- Opening Delimiter -

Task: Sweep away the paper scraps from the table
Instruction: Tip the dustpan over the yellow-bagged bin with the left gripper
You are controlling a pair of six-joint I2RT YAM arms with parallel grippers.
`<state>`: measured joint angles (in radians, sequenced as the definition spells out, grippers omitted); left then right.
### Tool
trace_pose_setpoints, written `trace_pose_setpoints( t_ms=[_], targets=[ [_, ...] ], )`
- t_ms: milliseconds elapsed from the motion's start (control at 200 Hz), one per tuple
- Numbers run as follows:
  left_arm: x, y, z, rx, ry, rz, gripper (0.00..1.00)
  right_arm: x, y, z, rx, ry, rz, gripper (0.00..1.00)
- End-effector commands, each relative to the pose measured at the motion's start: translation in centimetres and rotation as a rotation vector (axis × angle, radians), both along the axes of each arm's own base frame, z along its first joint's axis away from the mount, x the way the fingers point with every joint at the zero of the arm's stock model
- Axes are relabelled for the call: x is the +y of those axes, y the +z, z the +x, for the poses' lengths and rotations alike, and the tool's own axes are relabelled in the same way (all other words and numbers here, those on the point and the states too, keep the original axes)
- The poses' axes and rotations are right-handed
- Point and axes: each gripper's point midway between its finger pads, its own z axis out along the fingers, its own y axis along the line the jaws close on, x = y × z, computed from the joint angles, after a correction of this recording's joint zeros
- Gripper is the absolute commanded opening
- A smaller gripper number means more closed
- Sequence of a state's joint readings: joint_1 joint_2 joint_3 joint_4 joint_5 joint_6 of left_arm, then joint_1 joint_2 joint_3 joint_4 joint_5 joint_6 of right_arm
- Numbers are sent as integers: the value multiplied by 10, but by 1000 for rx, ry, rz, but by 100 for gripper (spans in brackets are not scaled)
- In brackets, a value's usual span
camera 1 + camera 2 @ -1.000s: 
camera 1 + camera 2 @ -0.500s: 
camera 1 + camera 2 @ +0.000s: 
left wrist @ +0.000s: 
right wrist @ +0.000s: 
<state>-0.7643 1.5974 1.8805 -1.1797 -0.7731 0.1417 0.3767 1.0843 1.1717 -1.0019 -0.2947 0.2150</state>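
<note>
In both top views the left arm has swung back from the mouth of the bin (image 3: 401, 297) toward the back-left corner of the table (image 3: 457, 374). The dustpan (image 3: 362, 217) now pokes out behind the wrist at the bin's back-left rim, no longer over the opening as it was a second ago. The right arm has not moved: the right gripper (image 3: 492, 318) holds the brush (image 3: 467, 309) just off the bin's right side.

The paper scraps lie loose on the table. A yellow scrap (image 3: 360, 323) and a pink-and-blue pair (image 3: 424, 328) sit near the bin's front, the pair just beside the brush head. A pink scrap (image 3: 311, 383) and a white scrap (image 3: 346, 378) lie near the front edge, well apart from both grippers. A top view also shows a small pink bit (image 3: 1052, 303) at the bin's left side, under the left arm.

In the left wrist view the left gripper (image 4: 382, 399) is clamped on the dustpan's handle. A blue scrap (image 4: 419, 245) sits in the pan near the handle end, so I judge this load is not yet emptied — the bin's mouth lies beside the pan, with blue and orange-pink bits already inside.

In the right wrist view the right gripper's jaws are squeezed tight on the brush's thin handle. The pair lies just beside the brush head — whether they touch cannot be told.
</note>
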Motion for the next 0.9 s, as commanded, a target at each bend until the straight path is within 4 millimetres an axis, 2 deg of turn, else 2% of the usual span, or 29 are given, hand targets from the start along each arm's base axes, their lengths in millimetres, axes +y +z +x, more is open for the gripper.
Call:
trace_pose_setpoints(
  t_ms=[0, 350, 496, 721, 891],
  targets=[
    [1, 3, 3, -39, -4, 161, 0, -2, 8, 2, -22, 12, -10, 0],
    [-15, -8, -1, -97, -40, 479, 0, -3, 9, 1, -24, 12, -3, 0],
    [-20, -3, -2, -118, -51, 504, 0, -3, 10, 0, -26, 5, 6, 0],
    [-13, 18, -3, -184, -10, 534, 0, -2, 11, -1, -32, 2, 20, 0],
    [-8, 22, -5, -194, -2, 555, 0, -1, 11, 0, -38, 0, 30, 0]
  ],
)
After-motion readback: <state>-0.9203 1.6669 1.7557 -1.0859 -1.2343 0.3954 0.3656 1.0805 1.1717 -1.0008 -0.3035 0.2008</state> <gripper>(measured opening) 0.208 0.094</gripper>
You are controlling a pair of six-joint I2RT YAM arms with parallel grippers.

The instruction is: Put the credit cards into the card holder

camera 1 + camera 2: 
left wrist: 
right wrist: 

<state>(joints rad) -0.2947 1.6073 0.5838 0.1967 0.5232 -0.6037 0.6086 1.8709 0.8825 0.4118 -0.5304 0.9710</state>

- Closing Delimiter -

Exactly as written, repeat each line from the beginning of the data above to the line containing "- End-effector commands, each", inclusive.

§ Response area
Task: Sweep away the paper scraps from the table
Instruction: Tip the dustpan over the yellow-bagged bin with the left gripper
You are controlling a pair of six-joint I2RT YAM arms with parallel grippers.
`<state>`: measured joint angles (in radians, sequenced as the definition spells out, grippers omitted); left then right.
### Tool
trace_pose_setpoints, written `trace_pose_setpoints( t_ms=[_], targets=[ [_, ...] ], )`
- t_ms: milliseconds elapsed from the motion's start (control at 200 Hz), one per tuple
- Numbers run as follows:
  left_arm: x, y, z, rx, ry, rz, gripper (0.00..1.00)
  right_arm: x, y, z, rx, ry, rz, gripper (0.00..1.00)
- End-effector commands, each relative to the pose measured at the motion's start: translation in centimetres and rotation as a rotation vector (axis × angle, radians), both along the axes of each arm's own base frame, z along its first joint's axis away from the mount, x the way the fingers point with every joint at the zero of the arm's stock model

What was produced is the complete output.